If you are not yet as far in your career, the best place to start is to invest in data literacy. Understand the origins of ESG data, the various data points measured by ESG rating agencies and their differences, and where to obtain data at its base-level from company sustainability reports and regulatory disclosures. The building blocks of all the other skills are the competencies needed to assess the data contained in ESG reports – and not just take them at face value. In parallel, gain knowledge of the standard financial valuation methods – DCF, comparable company analysis and scenario modelling – and learn how to relate particular ESG elements to particular financial line items in these methods.

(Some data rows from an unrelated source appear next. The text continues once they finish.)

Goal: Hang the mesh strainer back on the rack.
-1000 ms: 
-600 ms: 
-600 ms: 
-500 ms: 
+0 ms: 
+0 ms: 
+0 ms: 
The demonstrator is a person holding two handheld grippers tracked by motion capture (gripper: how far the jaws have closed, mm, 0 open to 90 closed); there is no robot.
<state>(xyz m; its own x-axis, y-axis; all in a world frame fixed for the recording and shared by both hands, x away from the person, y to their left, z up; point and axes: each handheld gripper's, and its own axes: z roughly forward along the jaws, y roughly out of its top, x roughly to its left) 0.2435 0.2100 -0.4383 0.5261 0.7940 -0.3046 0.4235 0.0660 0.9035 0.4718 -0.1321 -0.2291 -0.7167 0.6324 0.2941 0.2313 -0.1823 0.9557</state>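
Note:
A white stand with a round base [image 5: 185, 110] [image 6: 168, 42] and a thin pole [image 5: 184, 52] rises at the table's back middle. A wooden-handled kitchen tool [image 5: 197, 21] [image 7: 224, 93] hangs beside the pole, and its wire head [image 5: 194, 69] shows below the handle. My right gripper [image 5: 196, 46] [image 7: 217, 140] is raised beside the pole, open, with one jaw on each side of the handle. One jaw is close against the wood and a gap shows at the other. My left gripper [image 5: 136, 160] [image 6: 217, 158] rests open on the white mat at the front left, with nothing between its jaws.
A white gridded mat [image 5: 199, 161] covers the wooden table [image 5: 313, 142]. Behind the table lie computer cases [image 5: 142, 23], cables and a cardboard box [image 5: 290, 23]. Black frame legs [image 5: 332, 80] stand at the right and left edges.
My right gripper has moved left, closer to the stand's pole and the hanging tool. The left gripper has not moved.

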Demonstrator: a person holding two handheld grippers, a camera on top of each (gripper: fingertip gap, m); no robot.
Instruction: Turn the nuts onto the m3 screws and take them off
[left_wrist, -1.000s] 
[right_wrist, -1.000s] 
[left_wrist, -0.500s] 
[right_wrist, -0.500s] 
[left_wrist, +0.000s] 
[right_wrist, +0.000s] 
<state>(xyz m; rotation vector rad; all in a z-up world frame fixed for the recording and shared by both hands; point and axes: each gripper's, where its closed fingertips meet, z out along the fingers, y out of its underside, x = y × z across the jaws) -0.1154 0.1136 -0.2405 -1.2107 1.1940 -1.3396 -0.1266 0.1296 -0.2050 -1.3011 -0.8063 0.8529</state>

The learning points for the more advanced practitioners and advisers from the cases and challenges addressed in this article is that the financial mechanism is the way to go, not the ESG ideology. The best type of ESG integration in business valuation is the one that a sceptic can’t argue away – with each adjustment being linked to a particular, documented impact on revenue, cost, capital spending, or the cost of capital. If you consider ESG analysis as a risk-management tool, rather than a values exercise, a much broader range of stakeholders can access it, and it can be far more relevant to the board room, deal room and analyst presentation. That is the best industry practice moving towards—at this degree of rigor, it’s the standard of practice that any serious finance professional is aspiring to be able to understand how ESG factors affect the valuation of a company.